|
|
|
|
|
by Silhouette
1082 days ago
|
|
You say that as if these events are unfortunate accidents instead of lack of technical leadership. Sometimes they are. I've seen several applications that were successful for many years but eventually had to be rewritten because some vital dependency was no longer viable. In web development we had an early generation of web apps that used plugins like Flash or Java to do things. Fast forward five years and those plugins have been brutally killed off by the browser developers. However other web technologies have become viable alternatives for some of those things. That's a big rewrite. Some programming languages have had big jumps that weren't entirely compatible. Python 2 to Python 3 is an obvious example that took years but eventually resulted in not only Python 2 no longer being supported but some libraries never being updated to support Python 3 and others being created to provide similar functionality.
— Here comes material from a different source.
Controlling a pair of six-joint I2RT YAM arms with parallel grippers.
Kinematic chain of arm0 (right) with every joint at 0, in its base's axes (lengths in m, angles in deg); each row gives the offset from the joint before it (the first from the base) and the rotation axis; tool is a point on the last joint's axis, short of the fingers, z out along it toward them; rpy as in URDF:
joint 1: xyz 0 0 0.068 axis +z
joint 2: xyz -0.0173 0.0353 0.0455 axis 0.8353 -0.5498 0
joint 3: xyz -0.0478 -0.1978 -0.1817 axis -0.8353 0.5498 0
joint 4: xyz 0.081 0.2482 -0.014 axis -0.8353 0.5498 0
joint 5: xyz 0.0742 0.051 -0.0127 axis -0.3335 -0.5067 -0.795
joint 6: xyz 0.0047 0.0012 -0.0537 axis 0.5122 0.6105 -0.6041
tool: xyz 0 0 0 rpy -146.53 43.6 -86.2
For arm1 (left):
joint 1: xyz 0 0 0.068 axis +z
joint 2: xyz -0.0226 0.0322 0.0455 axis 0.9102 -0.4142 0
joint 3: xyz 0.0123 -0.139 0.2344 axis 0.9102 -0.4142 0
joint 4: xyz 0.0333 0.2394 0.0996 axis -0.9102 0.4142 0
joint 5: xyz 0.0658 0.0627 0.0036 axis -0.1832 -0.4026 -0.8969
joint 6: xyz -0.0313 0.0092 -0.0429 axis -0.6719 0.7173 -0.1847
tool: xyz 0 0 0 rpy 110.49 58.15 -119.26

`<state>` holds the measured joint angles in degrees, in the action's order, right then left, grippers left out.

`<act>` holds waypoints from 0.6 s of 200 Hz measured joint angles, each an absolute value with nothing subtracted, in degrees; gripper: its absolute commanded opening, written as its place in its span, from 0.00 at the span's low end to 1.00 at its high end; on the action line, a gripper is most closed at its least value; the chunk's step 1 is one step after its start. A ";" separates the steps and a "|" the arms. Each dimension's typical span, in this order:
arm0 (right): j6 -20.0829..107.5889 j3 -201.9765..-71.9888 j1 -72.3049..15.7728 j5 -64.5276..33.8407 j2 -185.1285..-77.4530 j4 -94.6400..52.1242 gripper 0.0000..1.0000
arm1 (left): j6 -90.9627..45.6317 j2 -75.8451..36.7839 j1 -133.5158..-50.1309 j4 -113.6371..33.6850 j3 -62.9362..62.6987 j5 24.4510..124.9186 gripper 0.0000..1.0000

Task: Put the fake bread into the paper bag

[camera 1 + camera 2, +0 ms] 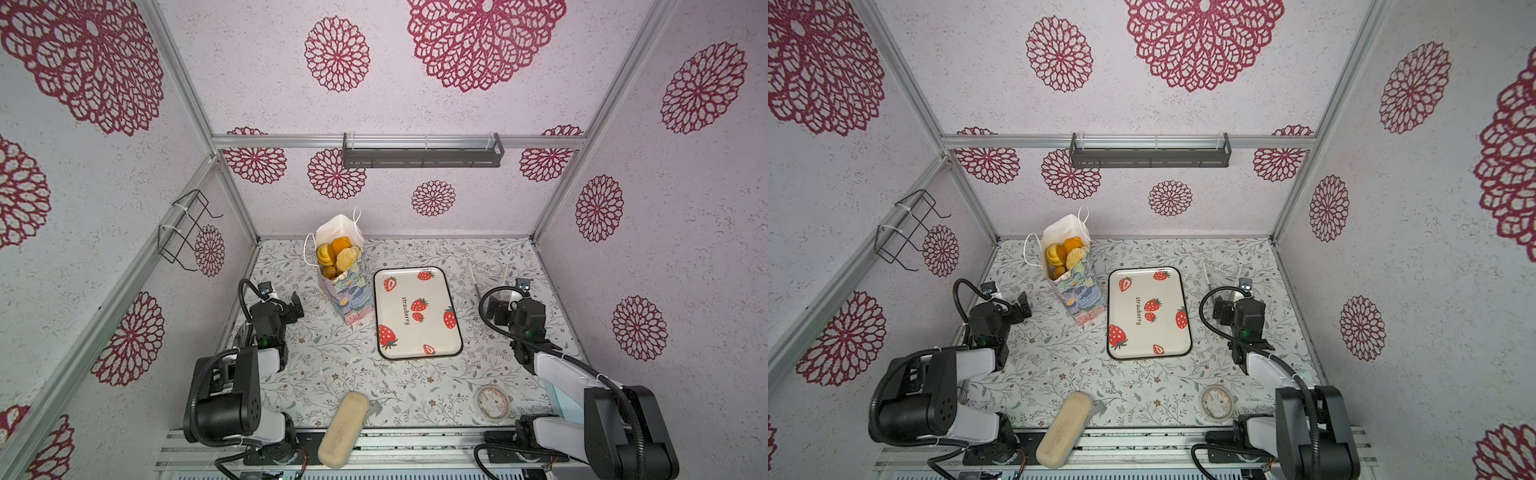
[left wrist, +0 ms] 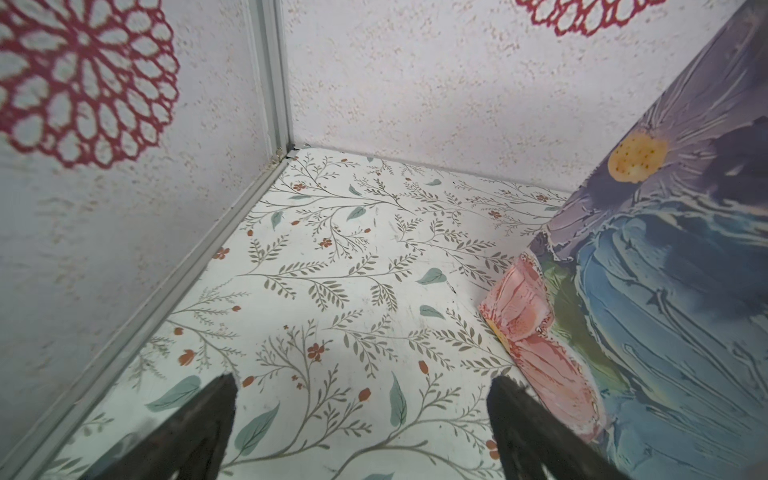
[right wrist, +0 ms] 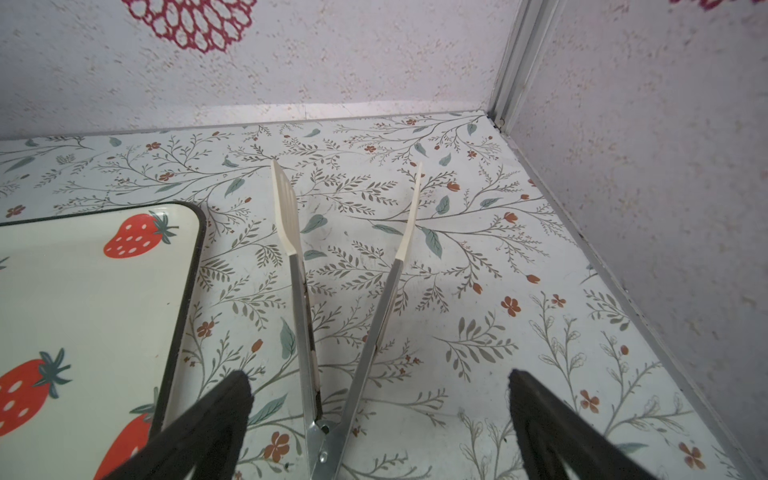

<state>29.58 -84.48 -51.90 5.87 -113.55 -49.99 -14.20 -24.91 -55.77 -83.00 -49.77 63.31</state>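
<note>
My top views share the whole surface (image 1: 332, 361), seen from above; wrist views sit low and close, facing rearward.

Here's the paper bag (image 1: 353, 297) (image 1: 1086, 295), standing upright on the desk (image 1: 332, 374), left of centre and towards the back wall; mouth wide open, white inside, white cord handles flopping outward at the rim. The outside carries painted blue and purple flowers, with a pink one at the bottom corner, sharp in the left wrist view (image 2: 665, 291); the base sits flat on the desk. And it's loaded: the fake bread (image 1: 336, 255) (image 1: 1065, 253) is piled up close to the rim in both top views; a glossy orange bun at the back, a ridged yellow pastry on the left, a pale crackle-topped round in front, a small golden piece tucked lower down.
</note>
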 measured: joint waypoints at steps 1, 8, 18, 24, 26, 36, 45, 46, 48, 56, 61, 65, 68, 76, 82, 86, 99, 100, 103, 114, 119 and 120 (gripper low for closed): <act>29.54 -84.42 -51.90 5.91 -113.55 -50.12 0.99 | -14.18 -25.02 -55.75 -83.04 -49.77 63.31 0.97; 29.04 -83.89 -51.94 6.28 -113.64 -51.22 0.99 | -14.16 -25.64 -55.58 -82.67 -49.75 64.19 0.97; 28.51 -83.28 -52.16 6.68 -113.97 -52.94 0.99 | -14.11 -25.79 -55.42 -82.10 -49.70 65.59 0.97; 28.12 -82.95 -52.38 6.87 -114.40 -54.10 0.99 | -14.07 -25.81 -55.36 -82.19 -49.55 66.22 0.97; 28.05 -82.89 -52.44 6.92 -114.51 -54.34 0.99 | -14.07 -25.81 -55.36 -82.26 -49.46 66.31 0.97; 27.51 -82.45 -52.90 7.03 -115.58 -56.31 0.99 | -14.03 -25.79 -55.36 -82.32 -49.07 67.07 0.98; 27.00 -82.14 -53.45 7.00 -116.83 -57.99 0.99 | -14.00 -25.79 -55.36 -82.32 -48.66 67.64 0.97; 26.94 -82.10 -53.53 6.98 -117.03 -58.30 0.99 | -14.00 -25.79 -55.36 -82.34 -48.61 67.64 0.97; 26.94 -82.04 -53.62 7.00 -117.22 -58.56 0.99 | -14.00 -25.79 -55.36 -82.37 -48.57 67.77 0.97; 26.94 -81.88 -54.28 6.79 -118.47 -59.74 0.99 | -14.00 -25.79 -55.36 -82.58 -48.46 68.08 0.97; 26.98 -81.82 -54.74 6.39 -119.15 -60.37 0.99 | -14.00 -25.79 -55.36 -82.61 -48.44 68.17 0.97; 27.05 -81.73 -55.20 6.13 -119.87 -61.12 0.99 | -14.00 -25.79 -55.34 -82.58 -48.44 68.25 0.97; 27.09 -81.66 -55.52 5.87 -120.31 -61.66 0.99 | -14.00 -25.79 -55.34 -82.58 -48.44 68.30 0.97; 27.11 -81.49 -56.31 5.01 -121.55 -63.06 0.98 | -14.00 -25.79 -55.36 -82.56 -48.44 68.47 0.97; 27.11 -81.34 -56.70 4.58 -122.36 -63.96 0.98 | -14.00 -25.79 -55.36 -82.56 -48.44 68.56 0.97; 27.11 -81.16 -56.94 4.23 -122.91 -64.66 0.98 | -14.00 -25.79 -55.36 -82.56 -48.42 68.62 0.97; 27.14 -80.46 -57.27 3.09 -123.91 -66.62 0.98 | -14.00 -25.79 -55.36 -82.56 -48.44 68.73 0.97; 27.14 -80.42 -57.27 3.03 -123.96 -66.71 0.98 | -14.00 -25.79 -55.36 -82.56 -48.44 68.73 0.97; 27.11 -80.29 -57.27 2.81 -124.07 -67.06 0.98 | -14.00 -25.79 -55.36 -82.56 -48.44 68.73 0.97; 27.09 -79.85 -57.25 1.78 -124.39 -68.44 0.97 | -14.00 -25.79 -55.36 -82.56 -48.44 68.73 0.97; 27.07 -79.70 -57.25 1.30 -124.46 -69.12 0.96 | -14.00 -25.79 -55.36 -82.56 -48.44 68.73 0.97; 27.09 -79.67 -57.25 1.26 -124.48 -69.18 0.96 | -14.00 -25.79 -55.36 -82.56 -48.44 68.73 0.97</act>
<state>27.09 -79.67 -57.25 1.26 -124.48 -69.18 -14.00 -25.79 -55.36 -82.56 -48.44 68.73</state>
In this case many of the direct code changes could be automated but you can't automate swapping out each obsolete library for a replacement with a similar purpose but a different API. And maybe you wouldn't want to because in the 5 or 10 years since you built the last version new ideas have come along and you're better off adopting them instead since you have to make a big change anyway. |
|
But this is also a very different scenario than the grandparent example, where the cost of maintenance due to bad code quality is supposed to justify a ground-up rewrite. In the Flash example there is a clear business case for porting, even though it is understood the porting will expensive.
The fallacy is believing a ground-up rewrite will lead to more maintainable code. This is just developers deluding themselves. There is no reason to think a ground-up rewrite of existing working code will lead to better and more maintainable code.